Pour réconforter des élus "très éprouvés" par ces agressions, Emmanuel Macron recevait mardi soir à l'Elysée tous les parlementaires LREM et MoDem, une rencontre à grande échelle qu'il n'a pas organisée depuis des mois.
Les mesures annoncées lundi soir n'ont cependant pas été jugées suffisantes par de nombreux protestataires, qui ont annoncé leur détermination à poursuivre les blocages et appelé à un "acte V" samedi dans toute la France.
"Sur le coup, je me suis dit que Macron nous avait un peu entendus", confiait mardi à l'AFP Thomas Miralles, porte-parole des "gilets jaunes" des Pyrénées-orientales. "Mais quand on regarde dans le détail, en fait pas du tout", résume cet homme qui compte venir manifester samedi à Paris.

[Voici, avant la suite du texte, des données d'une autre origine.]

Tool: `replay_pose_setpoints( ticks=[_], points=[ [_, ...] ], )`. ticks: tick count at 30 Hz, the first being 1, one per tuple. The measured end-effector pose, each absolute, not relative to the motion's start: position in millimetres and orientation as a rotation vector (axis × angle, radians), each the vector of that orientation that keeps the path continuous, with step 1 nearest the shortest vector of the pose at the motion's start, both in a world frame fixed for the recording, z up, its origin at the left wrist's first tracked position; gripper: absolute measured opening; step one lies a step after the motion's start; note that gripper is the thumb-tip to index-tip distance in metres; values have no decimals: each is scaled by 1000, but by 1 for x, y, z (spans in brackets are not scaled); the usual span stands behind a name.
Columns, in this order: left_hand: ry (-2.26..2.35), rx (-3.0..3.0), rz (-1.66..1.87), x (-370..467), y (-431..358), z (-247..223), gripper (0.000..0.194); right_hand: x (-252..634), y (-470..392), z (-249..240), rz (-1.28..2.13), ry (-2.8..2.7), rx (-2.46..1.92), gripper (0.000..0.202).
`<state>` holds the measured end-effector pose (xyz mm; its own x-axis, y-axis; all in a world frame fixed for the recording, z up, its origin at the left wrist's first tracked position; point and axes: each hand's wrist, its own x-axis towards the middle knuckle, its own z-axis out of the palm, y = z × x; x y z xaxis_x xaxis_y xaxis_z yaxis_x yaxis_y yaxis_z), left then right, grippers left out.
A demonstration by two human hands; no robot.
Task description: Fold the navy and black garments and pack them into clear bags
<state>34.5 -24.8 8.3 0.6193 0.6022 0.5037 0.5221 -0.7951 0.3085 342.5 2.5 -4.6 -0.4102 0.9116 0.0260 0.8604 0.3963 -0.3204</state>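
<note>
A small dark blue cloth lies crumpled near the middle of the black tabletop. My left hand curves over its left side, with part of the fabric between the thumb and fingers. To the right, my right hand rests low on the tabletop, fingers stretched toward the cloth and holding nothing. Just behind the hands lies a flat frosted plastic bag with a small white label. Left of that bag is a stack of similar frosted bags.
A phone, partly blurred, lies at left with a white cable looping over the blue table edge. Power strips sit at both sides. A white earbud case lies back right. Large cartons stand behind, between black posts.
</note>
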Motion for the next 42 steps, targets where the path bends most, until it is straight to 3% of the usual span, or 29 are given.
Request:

Comme lui, nombreux étaient les "gilets jaunes" à exprimer leur mécontentement. D'autres accueillaient plus positivement les annonces. Jacline Mouraud, porte-parole réputée modérée, a elle appelé à "une trêve", en saluant "des avancées".
Les mesures annoncées risquent en tout cas de creuser nettement le déficit, qui selon Gérard Darmanin pourrait grimper à 2,5% hors coût de la transformation du CICE en baisse de charges (0,9%), soit 3,4% au lieu des 2,8% visés jusqu'ici.
"L'impact des annonces faites par le président" Macron sur le déficit français sera suivi "avec attention", a averti le Commissaire européen à l'Economie Pierre Moscovici.
Côté syndicats, les annonces ont été diversement appréciées. Laurent Berger (CFDT) y a vu "un vrai geste sur le pouvoir d'achat des ménages les plus modestes", mais dénonce l'absence de mesure de "justice fiscale". Emmanuel Macron "n'a rien compris de la colère qui s'exprime", a condamné la CGT.
Satisfait, le Medef a applaudi des mesures qui "répondent aux attentes sans pénaliser la compétitivité des entreprises".
Les députés de gauche ont quant à eux déposé une motion de censure, qui sera soumise au vote jeudi.